057 Creative Journey

by on Aug.15, 2011, under Creative Journey Blog

Hello my friend,

Welcome to the 57th installment of The Creative Journey, the experience of one Charles Yerkes, Eadarian Poet, perpetuator, and otherwise mildly creative and excessively modest personage.

MEEK not mousy:
Part 2.

A mousy person can be easily provoked, true they may run and hide, but wise men beware of the fearful and the mousy because there is no logic, no telling when or how, behind the times they choose to explode and reek havoc on those around. Mousy people can seem patient under injuries because they fear to express what they feel, their anger and their hurt, but these do not get vented and do not go away. And, as with anything which is suppressed, the pressure of holding it in builds until an explosion happens. Hurting many more people than the mousy person ever meant to harm and perhaps even more severly than intended.

And the mousy can be very vain, haughty, and resentful. Arrogance no matter the reason for it is still arrogance. And even the most mousy of persons (as strange as this may sound) can become arrogant concerning their level of mousy-ness.
Their vainness / haughtiness comes from just how not arrogant and boastful they feel they are. They become vain about their mousy-ness and very resentful of all who are not as mousy as they, or who they perceive as not being “meek” enough.

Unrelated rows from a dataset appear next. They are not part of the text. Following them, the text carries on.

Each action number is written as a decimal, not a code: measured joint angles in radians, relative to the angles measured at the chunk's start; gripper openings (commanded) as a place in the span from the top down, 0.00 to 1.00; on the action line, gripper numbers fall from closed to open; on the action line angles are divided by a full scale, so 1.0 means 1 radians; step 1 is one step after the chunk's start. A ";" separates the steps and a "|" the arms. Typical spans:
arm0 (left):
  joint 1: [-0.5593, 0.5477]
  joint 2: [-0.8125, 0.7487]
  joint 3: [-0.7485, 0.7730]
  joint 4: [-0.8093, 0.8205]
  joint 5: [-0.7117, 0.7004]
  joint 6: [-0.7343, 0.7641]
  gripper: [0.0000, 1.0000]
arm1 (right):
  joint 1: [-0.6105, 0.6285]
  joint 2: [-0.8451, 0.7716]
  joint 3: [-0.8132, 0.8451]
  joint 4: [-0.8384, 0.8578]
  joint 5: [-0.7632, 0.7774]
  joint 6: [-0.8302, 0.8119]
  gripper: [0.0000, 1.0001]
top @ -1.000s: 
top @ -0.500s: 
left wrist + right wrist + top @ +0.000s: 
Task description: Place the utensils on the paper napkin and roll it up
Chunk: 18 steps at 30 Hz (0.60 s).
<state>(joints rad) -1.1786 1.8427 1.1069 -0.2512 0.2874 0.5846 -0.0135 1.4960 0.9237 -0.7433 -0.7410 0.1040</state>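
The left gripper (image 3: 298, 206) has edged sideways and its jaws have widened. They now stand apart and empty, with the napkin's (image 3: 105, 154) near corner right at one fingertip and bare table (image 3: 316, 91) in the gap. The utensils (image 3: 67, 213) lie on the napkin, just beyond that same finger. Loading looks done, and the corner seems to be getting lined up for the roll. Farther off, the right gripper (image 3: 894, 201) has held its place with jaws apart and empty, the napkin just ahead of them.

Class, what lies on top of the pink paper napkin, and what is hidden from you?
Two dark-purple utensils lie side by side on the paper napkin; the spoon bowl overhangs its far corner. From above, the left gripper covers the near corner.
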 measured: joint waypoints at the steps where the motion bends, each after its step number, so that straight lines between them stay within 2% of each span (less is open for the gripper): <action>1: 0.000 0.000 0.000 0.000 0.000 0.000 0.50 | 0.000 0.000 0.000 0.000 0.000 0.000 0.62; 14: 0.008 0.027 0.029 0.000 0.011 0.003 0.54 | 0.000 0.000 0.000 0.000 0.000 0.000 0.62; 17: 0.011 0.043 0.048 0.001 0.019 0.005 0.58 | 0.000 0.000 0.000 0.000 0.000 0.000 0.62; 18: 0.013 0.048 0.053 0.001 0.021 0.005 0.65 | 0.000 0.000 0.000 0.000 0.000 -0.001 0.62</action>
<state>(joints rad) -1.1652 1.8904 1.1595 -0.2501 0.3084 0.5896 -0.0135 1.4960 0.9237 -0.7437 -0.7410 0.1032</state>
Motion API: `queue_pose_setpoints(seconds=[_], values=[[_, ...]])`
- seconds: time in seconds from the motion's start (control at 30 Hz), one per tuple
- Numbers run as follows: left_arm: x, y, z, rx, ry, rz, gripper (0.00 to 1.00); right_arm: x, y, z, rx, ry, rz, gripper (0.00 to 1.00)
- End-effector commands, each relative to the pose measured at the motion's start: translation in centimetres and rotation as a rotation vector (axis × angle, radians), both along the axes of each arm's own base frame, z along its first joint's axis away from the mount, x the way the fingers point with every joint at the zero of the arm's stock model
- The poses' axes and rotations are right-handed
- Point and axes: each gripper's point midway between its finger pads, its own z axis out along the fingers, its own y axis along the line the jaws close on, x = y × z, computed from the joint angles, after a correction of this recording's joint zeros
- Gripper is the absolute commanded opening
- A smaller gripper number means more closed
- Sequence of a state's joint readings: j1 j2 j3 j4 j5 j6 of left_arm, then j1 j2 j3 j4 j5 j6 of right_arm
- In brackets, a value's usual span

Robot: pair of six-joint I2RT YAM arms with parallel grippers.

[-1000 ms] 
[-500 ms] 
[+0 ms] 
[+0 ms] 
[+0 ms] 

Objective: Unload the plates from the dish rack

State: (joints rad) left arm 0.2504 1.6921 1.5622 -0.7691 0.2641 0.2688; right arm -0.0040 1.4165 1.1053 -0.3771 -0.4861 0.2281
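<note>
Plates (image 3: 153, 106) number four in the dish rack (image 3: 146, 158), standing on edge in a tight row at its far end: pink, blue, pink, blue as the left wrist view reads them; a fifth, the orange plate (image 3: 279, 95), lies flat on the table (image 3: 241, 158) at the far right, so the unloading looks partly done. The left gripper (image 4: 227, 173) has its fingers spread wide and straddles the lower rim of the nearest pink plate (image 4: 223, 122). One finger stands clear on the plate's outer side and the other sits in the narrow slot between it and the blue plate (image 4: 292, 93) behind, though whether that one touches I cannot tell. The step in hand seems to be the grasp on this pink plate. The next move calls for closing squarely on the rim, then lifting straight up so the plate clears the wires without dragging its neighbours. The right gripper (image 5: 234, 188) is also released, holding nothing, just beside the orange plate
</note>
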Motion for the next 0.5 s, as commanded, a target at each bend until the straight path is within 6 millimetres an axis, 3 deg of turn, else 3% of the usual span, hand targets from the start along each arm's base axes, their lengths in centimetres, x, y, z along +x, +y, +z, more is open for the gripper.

I’m not saying… no, I am saying that while someone who could be described as mousy can be meek, they may just be mousy. And more importantly, that someone who is meek need not be mousy. That being mousy and meekness are two different things.

To further this thought I turned to a text, other than the dictionaries, which most of us in the western world quickly bring to mind when we hear the word meek. This of coarse being the text known as The Sermon on the Mount, or sometimes referred to as The Beatitudes.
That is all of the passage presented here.